Human IDUA ELISA Kit

Supplementary info

This supplementary information is collated from multiple sources and compiled automatically.

Activity summary

IDUA also known as alpha-L-iduronidase functions as an enzyme responsible for the breakdown of glycosaminoglycans. Its mechanical role involves the hydrolysis of the terminal α-L-iduronic acid residues essential in the degradation process of heparan sulfate and dermatan sulfate. The average molecular mass of IDUA is approximately 72 kDa. It expresses predominantly in lysosomes the cell's compartments that deal with digestion and waste processing. IDUA performs its functions most notably in tissues with high turnover of glycosaminoglycans such as liver spine and connective tissue.

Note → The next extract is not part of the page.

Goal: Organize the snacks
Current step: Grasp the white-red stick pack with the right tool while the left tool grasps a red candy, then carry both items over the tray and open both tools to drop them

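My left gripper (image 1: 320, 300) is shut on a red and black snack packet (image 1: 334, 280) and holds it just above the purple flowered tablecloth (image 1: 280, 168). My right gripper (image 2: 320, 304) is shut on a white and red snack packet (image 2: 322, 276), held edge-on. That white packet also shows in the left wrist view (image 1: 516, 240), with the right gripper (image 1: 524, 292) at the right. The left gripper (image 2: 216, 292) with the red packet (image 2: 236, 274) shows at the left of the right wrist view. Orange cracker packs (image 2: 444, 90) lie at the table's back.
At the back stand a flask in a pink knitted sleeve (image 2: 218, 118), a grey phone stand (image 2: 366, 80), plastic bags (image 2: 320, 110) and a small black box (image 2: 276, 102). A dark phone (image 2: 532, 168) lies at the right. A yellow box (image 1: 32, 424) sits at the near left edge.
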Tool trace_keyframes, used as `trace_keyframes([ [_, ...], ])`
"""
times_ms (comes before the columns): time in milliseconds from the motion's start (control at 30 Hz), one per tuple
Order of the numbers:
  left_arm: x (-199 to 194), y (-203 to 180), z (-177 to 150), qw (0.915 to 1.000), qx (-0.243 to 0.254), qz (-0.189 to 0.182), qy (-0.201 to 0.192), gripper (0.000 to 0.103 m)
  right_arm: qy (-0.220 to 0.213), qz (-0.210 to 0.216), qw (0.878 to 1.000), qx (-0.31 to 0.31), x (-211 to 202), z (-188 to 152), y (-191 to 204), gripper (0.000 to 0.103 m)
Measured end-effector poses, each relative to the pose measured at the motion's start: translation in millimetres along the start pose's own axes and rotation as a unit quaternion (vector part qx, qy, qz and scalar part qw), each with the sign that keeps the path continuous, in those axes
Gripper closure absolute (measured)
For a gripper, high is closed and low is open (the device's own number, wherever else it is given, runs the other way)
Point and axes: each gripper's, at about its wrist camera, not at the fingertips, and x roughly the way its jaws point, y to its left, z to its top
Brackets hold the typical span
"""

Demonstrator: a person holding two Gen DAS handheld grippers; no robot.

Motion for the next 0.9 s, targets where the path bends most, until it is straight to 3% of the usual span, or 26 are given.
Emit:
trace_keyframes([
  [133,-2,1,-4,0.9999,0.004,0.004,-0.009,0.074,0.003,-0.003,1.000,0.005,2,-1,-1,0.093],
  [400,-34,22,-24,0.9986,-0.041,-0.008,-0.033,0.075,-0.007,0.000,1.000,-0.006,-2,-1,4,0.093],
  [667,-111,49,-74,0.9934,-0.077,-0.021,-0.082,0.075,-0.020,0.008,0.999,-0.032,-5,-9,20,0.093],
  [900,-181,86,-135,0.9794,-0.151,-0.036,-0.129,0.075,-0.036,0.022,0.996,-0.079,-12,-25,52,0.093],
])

Biological function summary

Alpha-L-iduronidase plays an important role in maintaining normal cellular operations by catalyzing important steps of the lysosomal degradation pathway. It is not part of a complex but functions independently within the lysosome. Through its enzymatic activity IDUA prevents the accumulation of undegraded molecules which could otherwise disrupt cellular function. The proper function of IDUA maintains cellular homeostasis illustrating its necessity for regular cellular maintenance.

Pathways

IDUA integrates most prominently into the lysosomal storage pathway due to its fundamental role in glycosaminoglycan degradation. This pathway includes other related enzymes like iduronate-2-sulfatase which work synergistically to ensure the complete breakdown of glycosaminoglycans. Another notable pathway where IDUA plays a part is the catabolism of carbohydrates linking it to various carbohydrate-active enzymes that collaboratively process complex sugar molecules.

Associated diseases and disorders

Mutations or deficiencies in IDUA can result in significant health conditions such as Mucopolysaccharidosis type I (MPS I) which includes Hurler Hurler-Scheie and Scheie syndromes. These disorders arise from the accumulation of heparan sulfate and dermatan sulfate leading to a wide range of symptoms affecting multiple organs. IDUA's dysfunction connects to another enzyme iduronate-2-sulfatase which when also deficient could further exacerbate the accumulation of glycosaminoglycans and worsen clinical outcomes.